LCML has an important property of being able to tune its EFL by varying the driving voltage levels in a reasonable range. In our case, the EFL was changed from 0.3 to 0.85 mm with 4–10 V rms. A larger range of EFL tuning can be achieved by changing an LCML device design if needed. EFL tuning is essential because we cannot always be sure that the glass substrate of LCML is in close contact with an object without any gap. For example, a protection layer of some sort or dusts and dirt on the surface will all increase the distance between an object and an LCML array. In such cases, the LCML EFL needs to be increased accordingly in order to produce a clear image with the maximum image contrast.

LCML has a reasonably short response time, and is sufficient for the TFPT imager application. The switch-off time from LC on to LC off for the fabricated device is proportional to the square of the LC layer thickness for the same material. In our case, it is in the expected range of 80–100 ms with an 8 μm-thick LC layer when driven by 10 V rms at room temperature. The switch-on time from LC off to LC on is faster—in the range of 20–40 ms by the same driving voltage. It can be much faster—in a few ms—if overdriving scheme is used.

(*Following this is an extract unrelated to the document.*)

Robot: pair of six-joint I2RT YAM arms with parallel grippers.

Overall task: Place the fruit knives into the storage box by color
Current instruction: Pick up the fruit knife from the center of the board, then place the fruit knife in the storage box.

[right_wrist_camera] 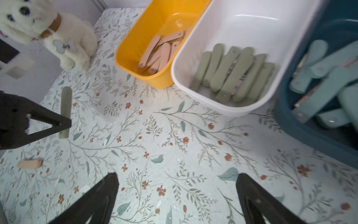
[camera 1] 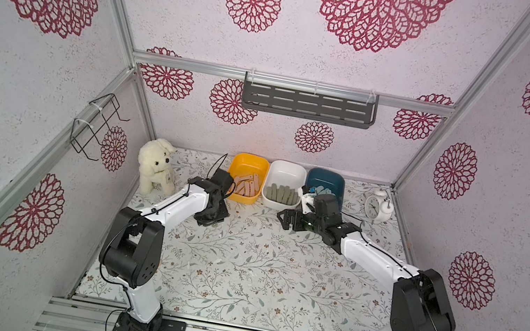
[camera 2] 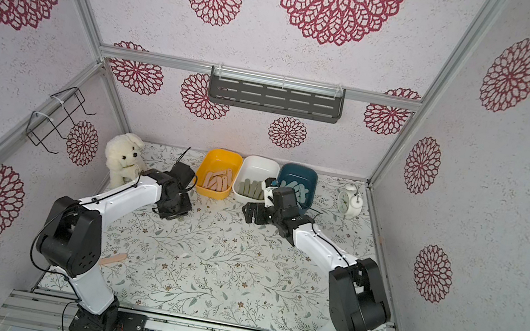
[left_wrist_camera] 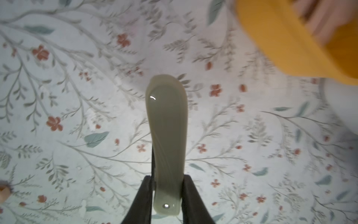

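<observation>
Here we have the left fingers [left_wrist_camera: 143, 197] clamped tight on an olive grey-green knife [left_wrist_camera: 166, 135]. They pinch it by one end, so the rest of the bar juts out past the tips. It sits over the floral desk [camera 1: 254, 282], just in front of the yellow tub [camera 1: 248, 165], with the white tub [camera 1: 286, 172] near; we cannot tell whether its far end touches the desk.

Over on the other side, the right fingers [right_wrist_camera: 102, 197] are spread wide with nothing between them, above bare desk in front of the white tub and the dark teal tub [camera 1: 325, 179].

The three tubs stand side by side at the back of the desk. Peach-pink knives [camera 1: 247, 185] lie in the yellow one, olive knives [camera 1: 282, 194] lie in a row in the white one, and mint-teal knives [right_wrist_camera: 329, 64] are piled in the dark teal one. In a top view we spot a loose peach-pink knife [camera 2: 114, 259] flat on the desk beside the left arm's elbow, well apart from the tubs.
</observation>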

The use of LCML on the TFPT imager is effective and can also be scaled up. The existing LC display assembly line can be easily adapted to fabricate the LCML array device, with an additional step to create through-holes in the ITO coating for the LCML array. The machining of the ITO layer can be achieved with a laser scanning system, which can scan up to 10 m/s. As a result, it only takes ~20 s to create two million holes/LCMLs. Such a device can match a full HD (1920 × 1080) TFPT imager with a dimension of 192 × 108 mm², which is sufficiently large for a hand-held video magnifier.

Further improvement can be made to a LCML array. In this study, the diameter of the LCML is 0.07 mm due to the laser system setup. The diameter can be potentially increased to 0.09 mm to increase the contrast further. ZEMAX simulation suggests that by using the 0.09 mm diameter LCML array, the contrast can reach 27% compared with 11.5% for the 0.07 mm diameter. In addition, the LCML array can be built directly on the TFPT glass substrate to eliminate the 0.15 mm glass in-between. In this case, a slightly larger contrast of 14.5% can be achieved (in simulation) with the 0.07 mm diameter LCML. It is clear that a larger LCML diameter is more effective in achieving higher contrast.

5. Conclusions

A tuneable LCML array was designed, fabricated, and characterised. It can be used with a TFPT flat panel imager for the improvement of the recorded image contrast of a hand-held magnifier as designed for visually impaired people. Practical aspects including device physical geometry, object scattering profile, LC material, and focusing effect of LCML on an object are taken into consideration during the design process with help of ZEMAX simulations. It is calculated that with an optimised EFL of 0.34 mm, the designed LCML array can relay objects or contents on a paper to the TFPT pixels and the imager yields a value of 11.5% when imaging a Lambertian surface. The designed LCML arrays can be manufactured with an existing LC display assembly line and an additional laser machining process that is capable of large-scale production. The fabricated LCML array was tested experimentally on its own with a good light focus ability. When tested together with a TFPT imager, it showed that the contrast of the recorded images increased by more than twice. Furthermore, the tuneable EFL of the developed LCML array can be used to relay the image when the imaged object is away from the LCML array.